Help retain moisture and build up your skin's barrier by eating salmon, tuna, trout and herring. These fish are high in omega-3 fatty acids, known to help prevent dry, dull skin. Flax seed is another food rich in omega-3 and can be found in breads and cereals.

Nuts

Rich in vitamin E, nuts are a delicious way to rejuvenate your skin. Vitamin E prevents cell damage from oxidation and is good protection from the sun’s harmful UV rays.

Avocado

Vitamin E-rich avocado also has monounsaturated fats, which keep skin moist and helps prevent aging while reducing inflammation.

Sweet Potato

A beta-carotene-rich root vegetable, sweet potato also contains vitamin A, an important nutrient for preventing dry skin. Antioxidants like this help repair tissue damage, warding off premature aging.

Oysters

Oysters contain very high levels of zinc, which creates collagen.

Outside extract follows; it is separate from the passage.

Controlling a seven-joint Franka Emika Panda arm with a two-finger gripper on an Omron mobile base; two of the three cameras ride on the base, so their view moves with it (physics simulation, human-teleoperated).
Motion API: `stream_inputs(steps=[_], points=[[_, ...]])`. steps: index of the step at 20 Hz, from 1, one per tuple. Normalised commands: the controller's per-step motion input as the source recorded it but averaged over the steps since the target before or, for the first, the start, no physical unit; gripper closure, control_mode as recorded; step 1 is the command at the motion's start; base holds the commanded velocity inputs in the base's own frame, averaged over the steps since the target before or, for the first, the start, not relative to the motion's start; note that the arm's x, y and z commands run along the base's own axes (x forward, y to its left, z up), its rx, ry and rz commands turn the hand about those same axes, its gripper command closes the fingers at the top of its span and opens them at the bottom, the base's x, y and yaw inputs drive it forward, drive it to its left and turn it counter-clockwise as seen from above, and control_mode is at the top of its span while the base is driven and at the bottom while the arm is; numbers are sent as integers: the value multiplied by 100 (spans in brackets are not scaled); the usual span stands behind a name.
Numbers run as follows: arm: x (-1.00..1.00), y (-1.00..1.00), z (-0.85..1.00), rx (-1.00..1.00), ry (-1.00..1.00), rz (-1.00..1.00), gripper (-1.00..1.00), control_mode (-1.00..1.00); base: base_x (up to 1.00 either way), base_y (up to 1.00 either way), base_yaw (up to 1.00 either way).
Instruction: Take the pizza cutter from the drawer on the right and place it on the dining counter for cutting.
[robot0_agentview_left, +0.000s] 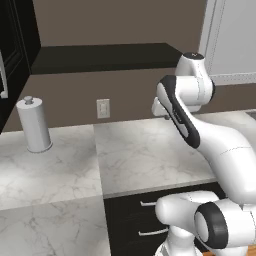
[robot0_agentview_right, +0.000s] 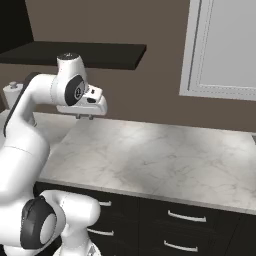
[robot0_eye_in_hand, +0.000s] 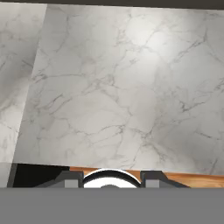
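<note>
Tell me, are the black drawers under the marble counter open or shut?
Shut, those in view: the drawer fronts sit flush in one line beneath the counter, silver handles level, none pulled out.

No writing, label, brand, number or sign can be read anywhere. The marble tabletop, the paper towel roll, the wall socket, the black drawer fronts and the window frame all carry plain, unmarked surfaces.
</note>
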Motion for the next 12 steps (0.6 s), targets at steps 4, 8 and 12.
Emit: stream_inputs(steps=[4,8,12], points=[[-7,-24,0,1,0,0,-100,-100,0,0,0],[-32,-100,-19,22,0,0,-100,-100,0,0,0],[-10,-100,-18,20,0,-8,-100,-100,0,0,0]])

Other zinc-rich foods are beans, wheat germ and beef.

Olive Oil

Olive oil is a nutritional powerhouse for your skin. It contains vitamin E, monounsaturated fats, and omega-3 fatty acids. It also protects your skin from UV rays and dry skin and eczema.

Cucumbers

Use the whole veggie when you eat cucumbers. The skin is silica-rich. Silica adds moisture and skin elasticity. They also have vitamin A and vitamin C, which help to soothe skin and fight damage.

Over time you will see (and feel) the difference a healthy diet can make. The rewards of healthier skin and a more beautiful you far outweigh the bad eating habits you give up. And if you have any skin conditions that you’re concerned about, be sure to contact your board-certified dermatologist for a consultation.